Here’s a warning sent to us at our tipline at firstname.lastname@example.org from a reader who got burned locking up her bike outside her apartment:
I am emailing to mention the fact that a lot of bikes have been stolen on my block in the last week. I am on Passyunk between Mifflin and Moore streets. I had my bike locked to my mom’s bike and the thieves actually took bolt cutters and cut through her frame to get mine.
The reader said her bike was a single speed worth about $300. Her mom’s, which was basically cut in half, was a three-speed cruiser. This is the second report of bike thefts we’ve gotten in the past couple weeks. So is this a bona fide crime trend?
No, according to Officer Juan “Ace” Delgado, a community-relations officer at the 3rd Police District.
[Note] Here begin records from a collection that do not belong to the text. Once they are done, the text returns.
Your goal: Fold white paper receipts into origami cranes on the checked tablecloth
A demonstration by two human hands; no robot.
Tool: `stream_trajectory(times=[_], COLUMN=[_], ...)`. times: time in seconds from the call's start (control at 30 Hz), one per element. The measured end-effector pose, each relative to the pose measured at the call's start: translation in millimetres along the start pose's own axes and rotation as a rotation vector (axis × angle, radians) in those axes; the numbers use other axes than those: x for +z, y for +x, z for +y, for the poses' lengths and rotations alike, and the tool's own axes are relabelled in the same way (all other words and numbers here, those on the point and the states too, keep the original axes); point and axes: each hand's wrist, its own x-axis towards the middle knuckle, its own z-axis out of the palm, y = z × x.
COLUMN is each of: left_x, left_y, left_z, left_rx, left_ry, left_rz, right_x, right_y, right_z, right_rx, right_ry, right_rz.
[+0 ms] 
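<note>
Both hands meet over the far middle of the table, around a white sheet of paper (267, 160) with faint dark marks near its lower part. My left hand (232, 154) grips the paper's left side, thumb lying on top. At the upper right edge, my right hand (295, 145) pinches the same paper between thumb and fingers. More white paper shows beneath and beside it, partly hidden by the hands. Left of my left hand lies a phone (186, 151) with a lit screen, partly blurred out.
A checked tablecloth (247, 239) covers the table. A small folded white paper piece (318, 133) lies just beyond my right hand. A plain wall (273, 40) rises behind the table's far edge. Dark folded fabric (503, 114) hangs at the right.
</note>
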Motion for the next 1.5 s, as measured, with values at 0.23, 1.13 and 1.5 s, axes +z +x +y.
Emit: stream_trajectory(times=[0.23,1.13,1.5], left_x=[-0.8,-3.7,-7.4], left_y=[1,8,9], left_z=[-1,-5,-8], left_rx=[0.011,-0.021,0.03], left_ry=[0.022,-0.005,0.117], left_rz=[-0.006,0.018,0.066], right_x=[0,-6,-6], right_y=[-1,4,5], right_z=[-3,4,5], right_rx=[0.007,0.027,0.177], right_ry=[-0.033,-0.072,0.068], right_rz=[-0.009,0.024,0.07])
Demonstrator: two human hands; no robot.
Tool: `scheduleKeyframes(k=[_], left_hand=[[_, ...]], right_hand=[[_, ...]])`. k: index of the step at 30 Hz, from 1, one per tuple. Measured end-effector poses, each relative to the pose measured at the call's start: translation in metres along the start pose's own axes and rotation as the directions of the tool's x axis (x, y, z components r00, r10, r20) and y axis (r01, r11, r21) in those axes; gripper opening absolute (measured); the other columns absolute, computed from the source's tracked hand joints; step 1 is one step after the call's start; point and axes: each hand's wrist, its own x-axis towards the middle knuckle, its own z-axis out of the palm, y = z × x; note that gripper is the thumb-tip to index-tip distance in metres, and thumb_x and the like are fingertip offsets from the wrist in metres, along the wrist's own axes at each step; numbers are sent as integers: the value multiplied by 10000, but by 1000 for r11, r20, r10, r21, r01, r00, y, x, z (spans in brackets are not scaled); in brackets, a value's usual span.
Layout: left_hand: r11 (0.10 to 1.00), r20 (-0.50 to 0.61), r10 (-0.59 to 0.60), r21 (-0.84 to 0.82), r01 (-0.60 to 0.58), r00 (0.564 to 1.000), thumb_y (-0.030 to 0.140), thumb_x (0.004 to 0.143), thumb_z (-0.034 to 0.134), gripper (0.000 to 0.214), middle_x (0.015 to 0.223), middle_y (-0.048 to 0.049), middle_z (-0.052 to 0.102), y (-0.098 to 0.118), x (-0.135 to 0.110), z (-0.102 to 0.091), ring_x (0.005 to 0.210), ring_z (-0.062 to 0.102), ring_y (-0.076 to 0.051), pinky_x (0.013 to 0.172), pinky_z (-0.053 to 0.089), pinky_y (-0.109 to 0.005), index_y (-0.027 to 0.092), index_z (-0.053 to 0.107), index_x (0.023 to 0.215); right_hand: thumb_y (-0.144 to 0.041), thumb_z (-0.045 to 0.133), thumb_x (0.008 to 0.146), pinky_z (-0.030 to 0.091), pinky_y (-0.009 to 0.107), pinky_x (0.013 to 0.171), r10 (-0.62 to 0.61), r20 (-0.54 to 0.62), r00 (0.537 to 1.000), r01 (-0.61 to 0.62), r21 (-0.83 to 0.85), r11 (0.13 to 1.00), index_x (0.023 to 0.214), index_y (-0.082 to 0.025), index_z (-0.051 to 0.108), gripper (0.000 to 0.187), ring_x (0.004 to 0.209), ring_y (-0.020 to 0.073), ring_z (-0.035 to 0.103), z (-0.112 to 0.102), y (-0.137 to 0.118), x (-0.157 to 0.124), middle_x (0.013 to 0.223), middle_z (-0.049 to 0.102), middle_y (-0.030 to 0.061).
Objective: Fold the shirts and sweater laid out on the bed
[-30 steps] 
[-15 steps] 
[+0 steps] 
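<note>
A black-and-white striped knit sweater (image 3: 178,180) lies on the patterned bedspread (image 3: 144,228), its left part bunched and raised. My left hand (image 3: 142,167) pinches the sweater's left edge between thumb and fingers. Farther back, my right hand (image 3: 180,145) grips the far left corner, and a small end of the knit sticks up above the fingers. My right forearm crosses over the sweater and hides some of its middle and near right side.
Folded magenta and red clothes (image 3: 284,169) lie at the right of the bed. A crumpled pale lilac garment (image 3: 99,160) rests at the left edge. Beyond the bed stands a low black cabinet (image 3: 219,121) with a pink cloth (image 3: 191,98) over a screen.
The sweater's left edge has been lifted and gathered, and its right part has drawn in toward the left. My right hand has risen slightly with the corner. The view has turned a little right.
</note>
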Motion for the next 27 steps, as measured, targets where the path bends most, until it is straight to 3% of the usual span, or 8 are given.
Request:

He told us that last week there were eight bike thefts in the district, which covers south of Lombard Street, east of Broad. There are usually about 10.
But Delgado did say that bike theft, like other crime, does spike each summer. “We try to educate people on these types of things because bikes do get taken more in the summertime because more people ride bikes in the summer,” Delgado said.
He said that the vast majority of the 86 bike thefts reported in the last six months occurred because the owner either left it unlocked in the back yard or locked it improperly or not at all in front of their house. Bikes that are locked properly with sturdy locks are rarely targeted.
Of course, none of this would have helped the reader who lost two bikes in one fell swoop. Delgado said he had never heard of a thief sacrificing one bike with bolt cutters to get to another. Just in case, though, don’t lock your bike to another bike.
One thing you can do is register your bike with the 3rd District, at 11th and Wharton streets. Call 215-686-3033 to see if Delgado, another community relations Officer Harkins, or crime prevention officer Michael Duffy will be there. Bring a picture of the bike, which they can attach to the registration and alert officers to be on the lookout. Also, if you have a surveillance camera at your house, register it with the department’s Safe Cam system.
Of those 86 thefts, eight arrests have been made, Delgado said, so there is a slight chance you’ll get your bike back if it’s registered. Another helpful tip is to write your name and contact info on a card and attach it to the underside of the seat so you can be contacted if the cops happen to come across the bike.
So, does this sync up with what you’ve been hearing? Any terrible stolen bike stories out there?